Task to complete =
What lines in the material hold the string "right"? Return every one of them.

----- Data provided

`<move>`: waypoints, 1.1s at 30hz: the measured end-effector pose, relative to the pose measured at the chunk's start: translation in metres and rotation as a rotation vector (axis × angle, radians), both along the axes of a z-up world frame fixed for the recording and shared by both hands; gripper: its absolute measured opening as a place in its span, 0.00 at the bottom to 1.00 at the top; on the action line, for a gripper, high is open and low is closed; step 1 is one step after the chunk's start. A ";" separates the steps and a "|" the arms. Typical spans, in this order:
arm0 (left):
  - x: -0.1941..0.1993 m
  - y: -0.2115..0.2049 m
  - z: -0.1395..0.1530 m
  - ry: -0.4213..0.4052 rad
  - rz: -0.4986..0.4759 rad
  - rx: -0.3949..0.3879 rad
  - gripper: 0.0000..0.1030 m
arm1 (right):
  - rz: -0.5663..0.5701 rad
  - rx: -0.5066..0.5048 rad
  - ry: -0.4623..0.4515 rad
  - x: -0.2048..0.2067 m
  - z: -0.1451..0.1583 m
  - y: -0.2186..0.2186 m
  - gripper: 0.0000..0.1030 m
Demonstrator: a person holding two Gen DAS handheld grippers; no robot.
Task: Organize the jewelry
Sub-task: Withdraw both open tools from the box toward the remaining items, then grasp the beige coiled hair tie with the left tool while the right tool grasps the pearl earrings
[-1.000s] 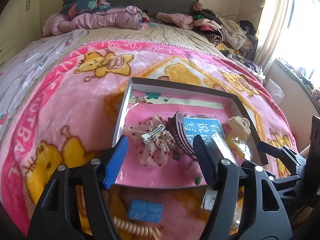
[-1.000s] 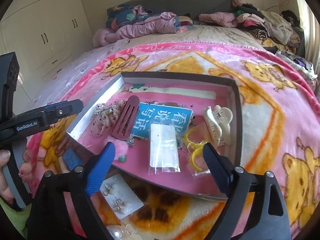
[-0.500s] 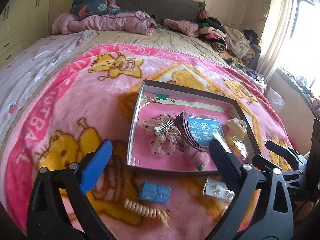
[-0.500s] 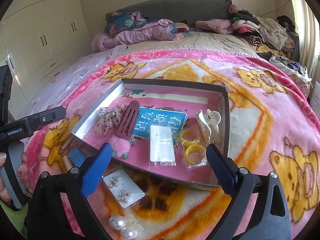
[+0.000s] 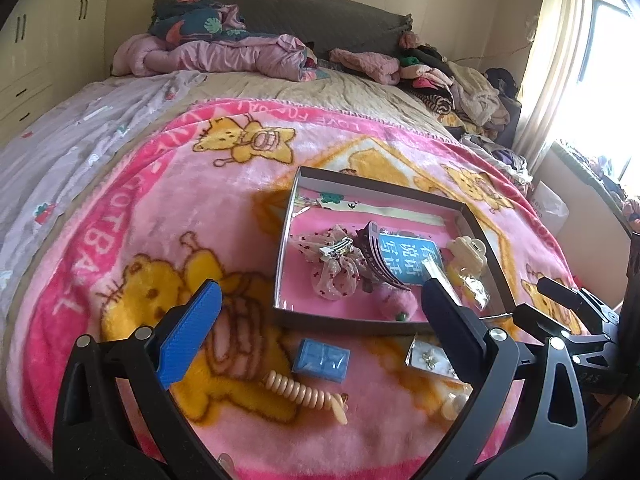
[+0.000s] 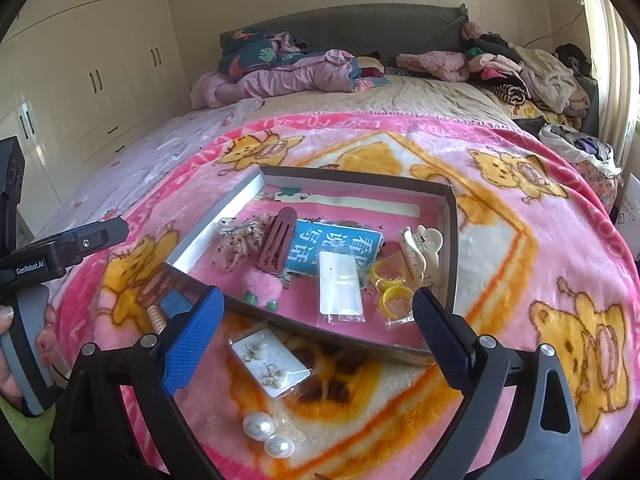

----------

Answer to this problem =
arm1 (right):
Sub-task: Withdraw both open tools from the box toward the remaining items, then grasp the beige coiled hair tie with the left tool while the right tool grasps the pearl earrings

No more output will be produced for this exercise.